Edited by: Guangtao Zhai, Shanghai Jiao Tong University, China
Reviewed by: Xiongkuo Min, University of Texas at Austin, United States; Yucheng Zhu, Shanghai Jiao Tong University, China
This article was submitted to Perception Science, a section of the journal Frontiers in Psychology
This is an open-access article distributed under the terms of the Creative Commons Attribution License (CC BY). The use, distribution or reproduction in other forums is permitted, provided the original author(s) and the copyright owner(s) are credited and that the original publication in this journal is cited, in accordance with accepted academic practice. No use, distribution or reproduction is permitted which does not comply with these terms.
Perceived quality of experience for speech listening is influenced by cognitive processing and can affect a listener's comprehension, engagement and responsiveness. Quality of Experience (QoE) is a paradigm used within the media technology community to assess media quality by linking quantifiable media parameters to perceived quality. The established QoE framework provides a general definition of QoE, categories of possible quality influencing factors, and an identified QoE formation pathway. These assist researchers to implement experiments and to evaluate perceived quality for any applications. The QoE formation pathways in the current framework do not attempt to capture cognitive effort effects and the standard experimental assessments of QoE minimize the influence from cognitive processes. The impact of cognitive processes and how they can be captured within the QoE framework have not been systematically studied by the QoE research community. This article reviews research from the fields of audiology and cognitive science regarding how cognitive processes influence the quality of listening experience. The cognitive listening mechanism theories are compared with the QoE formation mechanism in terms of the quality contributing factors, experience formation pathways, and measures for experience. The review prompts a proposal to integrate mechanisms from audiology and cognitive science into the existing QoE framework in order to properly account for cognitive load in speech listening. The article concludes with a discussion regarding how an extended framework could facilitate measurement of QoE in broader and more realistic application scenarios where cognitive effort is a material consideration.
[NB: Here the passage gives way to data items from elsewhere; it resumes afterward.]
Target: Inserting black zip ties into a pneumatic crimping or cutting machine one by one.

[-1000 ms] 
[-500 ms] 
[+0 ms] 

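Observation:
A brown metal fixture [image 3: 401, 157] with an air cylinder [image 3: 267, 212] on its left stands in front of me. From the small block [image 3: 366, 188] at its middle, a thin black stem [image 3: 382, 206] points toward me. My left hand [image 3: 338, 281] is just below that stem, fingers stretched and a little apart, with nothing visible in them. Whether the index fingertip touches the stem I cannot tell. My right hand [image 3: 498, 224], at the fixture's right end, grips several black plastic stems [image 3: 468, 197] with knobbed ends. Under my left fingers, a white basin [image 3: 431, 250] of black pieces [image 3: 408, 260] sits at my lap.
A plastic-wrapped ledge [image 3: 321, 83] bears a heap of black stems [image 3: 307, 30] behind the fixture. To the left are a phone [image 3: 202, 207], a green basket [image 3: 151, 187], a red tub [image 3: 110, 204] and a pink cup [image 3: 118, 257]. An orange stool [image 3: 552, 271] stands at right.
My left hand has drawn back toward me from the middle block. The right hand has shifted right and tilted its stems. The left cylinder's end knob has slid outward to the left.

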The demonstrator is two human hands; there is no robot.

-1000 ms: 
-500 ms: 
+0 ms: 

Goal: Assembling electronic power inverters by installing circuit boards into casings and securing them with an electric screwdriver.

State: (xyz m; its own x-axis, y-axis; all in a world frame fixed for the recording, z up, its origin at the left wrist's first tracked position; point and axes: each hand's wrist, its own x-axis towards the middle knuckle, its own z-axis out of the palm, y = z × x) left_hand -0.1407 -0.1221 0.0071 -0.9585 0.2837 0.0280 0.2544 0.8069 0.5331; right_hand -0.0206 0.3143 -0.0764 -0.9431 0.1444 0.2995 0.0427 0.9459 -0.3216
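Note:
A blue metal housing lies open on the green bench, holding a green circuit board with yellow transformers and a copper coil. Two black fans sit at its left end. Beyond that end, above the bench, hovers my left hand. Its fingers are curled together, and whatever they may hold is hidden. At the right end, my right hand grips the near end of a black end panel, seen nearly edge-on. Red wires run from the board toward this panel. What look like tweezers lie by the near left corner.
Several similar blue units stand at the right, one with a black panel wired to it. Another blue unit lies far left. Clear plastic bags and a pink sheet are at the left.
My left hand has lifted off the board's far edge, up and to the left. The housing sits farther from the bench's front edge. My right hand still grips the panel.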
Quality of experience (QoE) is a paradigm that assesses media quality by mimicking human judgement. The goal is to understand and quantify how consumers perceive media quality. Instead of using the measurable signal parameters, QoE researchers evaluate the quality of a multimedia event based on reported quality ratings from participants in subjective experimental studies. To void the biases from the interpersonal differences, a mean opinion score (MOS) is used to represent an averaged perceived quality. The subjective ratings from experiments are also used to develop signal-based QoE prediction models (also called objective models). Such models are expected to predict quality judgements for multimedia application. Thus, the QoE evaluation approach has been widely adopted to rapidly test the perceptual effect of new products and services.
Despite the wide applicability of QoE evaluation methods, current QoE evaluations for naturalistic multimedia consumption scenarios, when a person is listening to podcasts while driving for example, are limited. They lack the consideration of a person's comprehension, engagement, effort, and other mental status. The current QoE framework, a conceptual model that characterizes how QoE forms, adopts a simple filtering structure that collapse all the interactions of different influencing factors to a single outcome—people's internal comparison between their expectation of the signal properties and what they actually perceive—which can be observed from the subjective quality judgement. Such framework has been widely adopted and works well for many scenarios. For instance, the telecommunication industry uses it to analyse the quality impact of a change in network capacity or system parameters. However, how the cognitive processes affect the multimedia QoE are not addressed by the framework nor by the evaluation methods.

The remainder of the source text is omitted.